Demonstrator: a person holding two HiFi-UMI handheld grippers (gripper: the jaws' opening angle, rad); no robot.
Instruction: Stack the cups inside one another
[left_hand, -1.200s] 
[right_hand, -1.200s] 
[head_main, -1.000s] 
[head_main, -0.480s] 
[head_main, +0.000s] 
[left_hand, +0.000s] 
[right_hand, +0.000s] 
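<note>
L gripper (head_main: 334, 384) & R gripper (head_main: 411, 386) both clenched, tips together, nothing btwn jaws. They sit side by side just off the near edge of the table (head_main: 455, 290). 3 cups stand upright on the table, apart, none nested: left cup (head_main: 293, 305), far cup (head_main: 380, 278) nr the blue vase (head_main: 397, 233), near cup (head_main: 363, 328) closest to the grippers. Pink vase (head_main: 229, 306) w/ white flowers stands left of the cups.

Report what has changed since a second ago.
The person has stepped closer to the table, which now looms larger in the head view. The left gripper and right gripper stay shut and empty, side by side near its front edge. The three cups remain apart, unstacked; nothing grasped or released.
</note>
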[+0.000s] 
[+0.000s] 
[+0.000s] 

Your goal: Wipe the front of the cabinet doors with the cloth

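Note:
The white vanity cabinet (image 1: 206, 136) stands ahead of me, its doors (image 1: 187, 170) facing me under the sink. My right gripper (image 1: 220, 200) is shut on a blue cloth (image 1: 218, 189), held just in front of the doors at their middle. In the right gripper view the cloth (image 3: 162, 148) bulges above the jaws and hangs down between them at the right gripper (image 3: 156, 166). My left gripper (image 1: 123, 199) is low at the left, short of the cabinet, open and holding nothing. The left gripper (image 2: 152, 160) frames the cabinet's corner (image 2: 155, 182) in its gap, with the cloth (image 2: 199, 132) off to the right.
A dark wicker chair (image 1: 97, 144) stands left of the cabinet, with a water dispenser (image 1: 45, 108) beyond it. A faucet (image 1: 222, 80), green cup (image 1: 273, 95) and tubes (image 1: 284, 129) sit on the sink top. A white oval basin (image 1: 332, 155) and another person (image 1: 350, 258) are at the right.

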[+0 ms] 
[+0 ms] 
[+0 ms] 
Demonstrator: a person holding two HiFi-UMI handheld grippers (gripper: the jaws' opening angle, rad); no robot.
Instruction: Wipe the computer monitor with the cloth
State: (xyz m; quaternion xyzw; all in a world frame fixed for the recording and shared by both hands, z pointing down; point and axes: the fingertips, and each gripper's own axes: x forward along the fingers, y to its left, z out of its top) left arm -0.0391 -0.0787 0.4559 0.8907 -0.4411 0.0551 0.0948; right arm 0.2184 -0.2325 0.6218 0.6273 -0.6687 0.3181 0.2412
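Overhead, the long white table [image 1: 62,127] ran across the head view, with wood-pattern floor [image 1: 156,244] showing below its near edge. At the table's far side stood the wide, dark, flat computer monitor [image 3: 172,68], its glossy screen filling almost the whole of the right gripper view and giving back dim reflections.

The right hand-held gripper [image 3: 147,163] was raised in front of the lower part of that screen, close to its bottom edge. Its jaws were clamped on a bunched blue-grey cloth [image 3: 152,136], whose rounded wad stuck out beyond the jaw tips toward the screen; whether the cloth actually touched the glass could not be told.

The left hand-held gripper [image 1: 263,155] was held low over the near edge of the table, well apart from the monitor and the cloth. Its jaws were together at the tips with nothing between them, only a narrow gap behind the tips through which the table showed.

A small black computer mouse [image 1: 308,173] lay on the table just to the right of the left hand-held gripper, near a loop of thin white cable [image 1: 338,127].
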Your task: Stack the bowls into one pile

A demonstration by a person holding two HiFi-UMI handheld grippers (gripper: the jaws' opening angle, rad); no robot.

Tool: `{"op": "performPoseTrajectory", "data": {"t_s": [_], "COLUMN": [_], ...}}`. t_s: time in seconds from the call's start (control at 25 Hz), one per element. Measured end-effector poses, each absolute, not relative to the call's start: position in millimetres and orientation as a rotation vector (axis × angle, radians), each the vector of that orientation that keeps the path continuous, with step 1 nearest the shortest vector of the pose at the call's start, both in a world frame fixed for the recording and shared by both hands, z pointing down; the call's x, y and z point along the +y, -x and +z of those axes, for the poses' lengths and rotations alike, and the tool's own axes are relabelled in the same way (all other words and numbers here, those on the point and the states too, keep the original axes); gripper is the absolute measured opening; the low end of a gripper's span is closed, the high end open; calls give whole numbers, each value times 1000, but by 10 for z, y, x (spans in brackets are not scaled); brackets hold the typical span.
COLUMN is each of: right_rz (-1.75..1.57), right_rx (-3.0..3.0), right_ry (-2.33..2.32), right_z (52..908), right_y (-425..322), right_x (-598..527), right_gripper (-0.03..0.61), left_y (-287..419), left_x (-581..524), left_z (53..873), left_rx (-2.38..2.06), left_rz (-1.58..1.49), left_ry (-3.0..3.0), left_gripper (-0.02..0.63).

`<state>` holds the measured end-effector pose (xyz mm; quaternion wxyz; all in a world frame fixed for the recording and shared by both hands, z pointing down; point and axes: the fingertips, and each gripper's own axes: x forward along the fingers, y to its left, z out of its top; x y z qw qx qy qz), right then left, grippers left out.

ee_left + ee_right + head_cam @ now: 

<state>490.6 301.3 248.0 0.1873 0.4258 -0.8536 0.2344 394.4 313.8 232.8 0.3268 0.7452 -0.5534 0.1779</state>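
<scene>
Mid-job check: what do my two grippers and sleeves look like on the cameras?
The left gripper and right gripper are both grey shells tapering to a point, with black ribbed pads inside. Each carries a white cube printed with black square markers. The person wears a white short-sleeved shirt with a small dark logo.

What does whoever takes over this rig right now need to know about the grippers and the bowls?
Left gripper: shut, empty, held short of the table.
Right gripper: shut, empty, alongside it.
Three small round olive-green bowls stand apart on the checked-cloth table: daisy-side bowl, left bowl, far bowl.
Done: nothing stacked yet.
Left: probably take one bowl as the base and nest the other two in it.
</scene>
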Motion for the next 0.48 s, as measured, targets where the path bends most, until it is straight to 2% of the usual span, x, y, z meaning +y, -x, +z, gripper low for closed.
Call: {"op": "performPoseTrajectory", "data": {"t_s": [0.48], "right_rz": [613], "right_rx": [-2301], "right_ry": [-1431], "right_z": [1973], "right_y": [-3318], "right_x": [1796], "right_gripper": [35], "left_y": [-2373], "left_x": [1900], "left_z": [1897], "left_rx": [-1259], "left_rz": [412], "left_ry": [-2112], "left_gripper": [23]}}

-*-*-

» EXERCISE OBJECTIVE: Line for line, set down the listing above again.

» SOLUTION:
Demonstrator: a person holding two HiFi-UMI handheld grippers (gripper: the jaws' opening angle, rad); no robot.
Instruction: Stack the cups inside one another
[left_hand, -1.200s] 
[right_hand, -1.200s] 
[head_main, -1.000s] 
[head_main, -0.480s] 
[head_main, +0.000s] 
[left_hand, +0.000s] 
[right_hand, +0.000s] 
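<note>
L gripper (head_main: 334, 384) & R gripper (head_main: 411, 386) both clenched, tips together, nothing btwn jaws. They sit side by side just off the near edge of the table (head_main: 455, 290). 3 cups stand upright on the table, apart, none nested: left cup (head_main: 293, 305), far cup (head_main: 380, 278) nr the blue vase (head_main: 397, 233), near cup (head_main: 363, 328) closest to the grippers. Pink vase (head_main: 229, 306) w/ white flowers stands left of the cups.

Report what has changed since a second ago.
The person has stepped closer to the table, which now looms larger in the head view. The left gripper and right gripper stay shut and empty, side by side near its front edge. The three cups remain apart, unstacked; nothing grasped or released.
</note>
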[+0.000s] 
[+0.000s] 
[+0.000s] 

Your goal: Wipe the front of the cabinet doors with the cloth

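Note:
The white vanity cabinet (image 1: 206, 136) stands ahead of me, its doors (image 1: 187, 170) facing me under the sink. My right gripper (image 1: 220, 200) is shut on a blue cloth (image 1: 218, 189), held just in front of the doors at their middle. In the right gripper view the cloth (image 3: 162, 148) bulges above the jaws and hangs down between them at the right gripper (image 3: 156, 166). My left gripper (image 1: 123, 199) is low at the left, short of the cabinet, open and holding nothing. The left gripper (image 2: 152, 160) frames the cabinet's corner (image 2: 155, 182) in its gap, with the cloth (image 2: 199, 132) off to the right.
A dark wicker chair (image 1: 97, 144) stands left of the cabinet, with a water dispenser (image 1: 45, 108) beyond it. A faucet (image 1: 222, 80), green cup (image 1: 273, 95) and tubes (image 1: 284, 129) sit on the sink top. A white oval basin (image 1: 332, 155) and another person (image 1: 350, 258) are at the right.
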
[+0 ms] 
[+0 ms] 
[+0 ms] 
Demonstrator: a person holding two HiFi-UMI handheld grippers (gripper: the jaws' opening angle, rad); no robot.
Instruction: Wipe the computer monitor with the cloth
State: (xyz m; quaternion xyzw; all in a world frame fixed for the recording and shared by both hands, z pointing down; point and axes: the fingertips, and each gripper's own axes: x forward along the fingers, y to its left, z out of its top) left arm -0.0391 -0.0787 0.4559 0.8907 -0.4411 0.0551 0.0948; right arm 0.2184 -0.2325 0.6218 0.6273 -0.6687 0.3181 0.2412
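Overhead, the long white table [image 1: 62,127] ran across the head view, with wood-pattern floor [image 1: 156,244] showing below its near edge. At the table's far side stood the wide, dark, flat computer monitor [image 3: 172,68], its glossy screen filling almost the whole of the right gripper view and giving back dim reflections.

The right hand-held gripper [image 3: 147,163] was raised in front of the lower part of that screen, close to its bottom edge. Its jaws were clamped on a bunched blue-grey cloth [image 3: 152,136], whose rounded wad stuck out beyond the jaw tips toward the screen; whether the cloth actually touched the glass could not be told.

The left hand-held gripper [image 1: 263,155] was held low over the near edge of the table, well apart from the monitor and the cloth. Its jaws were together at the tips with nothing between them, only a narrow gap behind the tips through which the table showed.

A small black computer mouse [image 1: 308,173] lay on the table just to the right of the left hand-held gripper, near a loop of thin white cable [image 1: 338,127].
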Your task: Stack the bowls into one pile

A demonstration by a person holding two HiFi-UMI handheld grippers (gripper: the jaws' opening angle, rad); no robot.

Tool: `{"op": "performPoseTrajectory", "data": {"t_s": [_], "COLUMN": [_], ...}}`. t_s: time in seconds from the call's start (control at 25 Hz), one per element. Measured end-effector poses, each absolute, not relative to the call's start: position in millimetres and orientation as a rotation vector (axis × angle, radians), each the vector of that orientation that keeps the path continuous, with step 1 nearest the shortest vector of the pose at the call's start, both in a world frame fixed for the recording and shared by both hands, z pointing down; the call's x, y and z point along the +y, -x and +z of those axes, for the poses' lengths and rotations alike, and the tool's own axes are relabelled in the same way (all other words and numbers here, those on the point and the states too, keep the original axes); gripper is the absolute measured opening; the low end of a gripper's span is closed, the high end open; calls give whole numbers, each value times 1000, but by 10 for z, y, x (spans in brackets are not scaled); brackets hold the typical span.
COLUMN is each of: right_rz (-1.75..1.57), right_rx (-3.0..3.0), right_ry (-2.33..2.32), right_z (52..908), right_y (-425..322), right_x (-598..527), right_gripper (-0.03..0.61), left_y (-287..419), left_x (-581..524), left_z (53..873), left_rx (-2.38..2.06), left_rz (-1.58..1.49), left_ry (-3.0..3.0), left_gripper (-0.02..0.63).

`<state>` holds the measured end-effector pose (xyz mm; quaternion wxyz; all in a world frame fixed for the recording and shared by both hands, z pointing down; point and axes: the fingertips, and each gripper's own axes: x forward along the fingers, y to its left, z out of its top; x y z qw qx qy qz), right then left, grippers left out.

ee_left + ee_right + head_cam @ now: 

<state>490.6 301.3 248.0 0.1873 0.4258 -0.8536 0.2344 394.4 313.8 232.8 0.3268 0.7452 -0.5534 0.1779</state>
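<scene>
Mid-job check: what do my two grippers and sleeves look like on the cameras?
The left gripper and right gripper are both grey shells tapering to a point, with black ribbed pads inside. Each carries a white cube printed with black square markers. The person wears a white short-sleeved shirt with a small dark logo.

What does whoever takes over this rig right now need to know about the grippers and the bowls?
Left gripper: shut, empty, held short of the table.
Right gripper: shut, empty, alongside it.
Three small round olive-green bowls stand apart on the checked-cloth table: daisy-side bowl, left bowl, far bowl.
Done: nothing stacked yet.
Left: probably take one bowl as the base and nest the other two in it.
</scene>
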Motion for the next 0.48 s, as measured, targets where the path bends most, until it is straight to 2% of the usual span, x, y, z meaning +y, -x, +z, gripper low for closed.
Call: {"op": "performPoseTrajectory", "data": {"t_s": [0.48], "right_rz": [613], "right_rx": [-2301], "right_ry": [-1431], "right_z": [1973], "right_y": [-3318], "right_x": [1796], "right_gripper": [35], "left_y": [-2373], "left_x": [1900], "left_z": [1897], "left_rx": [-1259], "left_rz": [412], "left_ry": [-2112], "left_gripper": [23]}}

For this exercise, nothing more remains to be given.